2010-11-05

some kid

theres this kid who has a reputation in the community because of his drug abuse and wild side...i've warned my kid about hanging out with him and have found his posse to be foolish in taking up company with him. I dont know him personally, but have seen pictures on facebook of him and heard stories. I never once thought to say to Cameron, "Hey, reach out to that kid" for fear he may rub off on Cam. Even though I fully trust my kid and know he makes good choices, I am not stupid to think he is above sin....One pic that stands out in my mind of this kid is of him standing on a ledge over a massive cliff precariously hanging on with one hand all to impress his onlookers for a photo...i thought to myself and probably out-loud to Cameron, "what a fool, he doesnt have any regard for his life or for his family, taking a chance like that for no reason!" anyway, long history of feeling frustrated by this kid shortened......He recently went away to YWAM (Youth With A Mission) and I watched a video of him talking to his friends and family about what the Lord has done in him. The tears flowed like a river as I listened to his tender voice share with his peeps how the Lord has reconstructed his heart. He even looks like a different person! I could hear and see Jesus all over this kid and as I cried tears of joy mixed with tears of shame for judging him to begin with, I felt my heart change and the Lord used this kids testimony to change my heart and soften my heart for him and for other kids out there who are struggling...I shouldnt have fear that they could influence but I should be out there praying and encouraging my son to make connections to witness to kids like him.
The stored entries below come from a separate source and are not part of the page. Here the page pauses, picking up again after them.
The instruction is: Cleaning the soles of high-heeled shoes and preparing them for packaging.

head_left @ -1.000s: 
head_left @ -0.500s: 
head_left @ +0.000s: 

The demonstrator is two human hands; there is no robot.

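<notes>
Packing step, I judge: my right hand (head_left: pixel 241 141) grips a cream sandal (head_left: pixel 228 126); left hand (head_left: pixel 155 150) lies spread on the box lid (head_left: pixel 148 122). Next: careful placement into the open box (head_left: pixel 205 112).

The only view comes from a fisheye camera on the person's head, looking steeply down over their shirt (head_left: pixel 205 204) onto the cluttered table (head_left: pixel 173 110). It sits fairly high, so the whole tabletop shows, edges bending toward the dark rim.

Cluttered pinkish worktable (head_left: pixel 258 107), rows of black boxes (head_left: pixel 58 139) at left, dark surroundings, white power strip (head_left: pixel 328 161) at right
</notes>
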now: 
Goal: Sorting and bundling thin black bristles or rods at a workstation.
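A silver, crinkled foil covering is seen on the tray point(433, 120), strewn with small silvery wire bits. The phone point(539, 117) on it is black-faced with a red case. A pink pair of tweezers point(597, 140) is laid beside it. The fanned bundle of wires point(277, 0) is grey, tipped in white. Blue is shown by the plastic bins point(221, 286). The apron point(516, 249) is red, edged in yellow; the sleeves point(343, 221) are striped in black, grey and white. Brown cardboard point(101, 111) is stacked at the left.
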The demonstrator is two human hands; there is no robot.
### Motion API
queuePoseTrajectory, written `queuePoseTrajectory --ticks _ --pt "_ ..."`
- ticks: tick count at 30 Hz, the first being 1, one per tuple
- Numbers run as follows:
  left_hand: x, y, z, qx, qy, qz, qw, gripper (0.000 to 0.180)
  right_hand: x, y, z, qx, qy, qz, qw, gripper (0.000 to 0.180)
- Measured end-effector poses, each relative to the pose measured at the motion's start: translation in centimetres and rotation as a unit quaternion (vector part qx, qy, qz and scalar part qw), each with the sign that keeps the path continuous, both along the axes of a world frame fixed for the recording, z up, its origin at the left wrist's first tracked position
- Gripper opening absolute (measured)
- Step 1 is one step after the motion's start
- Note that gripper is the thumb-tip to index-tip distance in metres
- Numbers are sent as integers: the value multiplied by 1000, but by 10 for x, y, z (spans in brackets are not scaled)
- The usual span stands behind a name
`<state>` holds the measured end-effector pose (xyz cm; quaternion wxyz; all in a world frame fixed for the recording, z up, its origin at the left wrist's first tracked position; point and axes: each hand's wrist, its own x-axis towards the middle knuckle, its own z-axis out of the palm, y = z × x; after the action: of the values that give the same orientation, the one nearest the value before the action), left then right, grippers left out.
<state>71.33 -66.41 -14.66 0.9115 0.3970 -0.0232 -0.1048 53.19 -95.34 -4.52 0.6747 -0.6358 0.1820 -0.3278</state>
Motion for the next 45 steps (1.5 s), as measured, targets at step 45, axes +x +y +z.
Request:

I am so fired up to see what the Lord has done in this boys life in just a short time. My heart wept for his mother and how she must feel watching that! One thing I do kow is his mama has been praying more than anyone else for her boys life! So tonight I just want to say, "Jesus, forgive me Lord for not seeing this young man with your eyes. And thank you for changing my heart through the testimony of the boy I once judged. Thank you for his life and for his mothers prayers answered. Let us all be more like you Lord to see others how you see them. We all fall short of your glory. Thank you Jesus for loving me even though I am not worthy of anything and am a sinner who is no better than anyone else...in your name I pray, Amen

2 comments:

  1. I love "that kid" so much..and have been praying for a long time..I'm soooo thankful for Jesus for answered prayers right now :) It's given me a ton of hope not to give up on people, sometimes the ground is softer than others.

    ReplyDelete
  2. i know you love "that kid" Carmen and feeling the way i do about his life, i cant imagine how you feel...Praise the Lord! I rejoice in the Lord for He is good and his mercy is a gift beyond measure!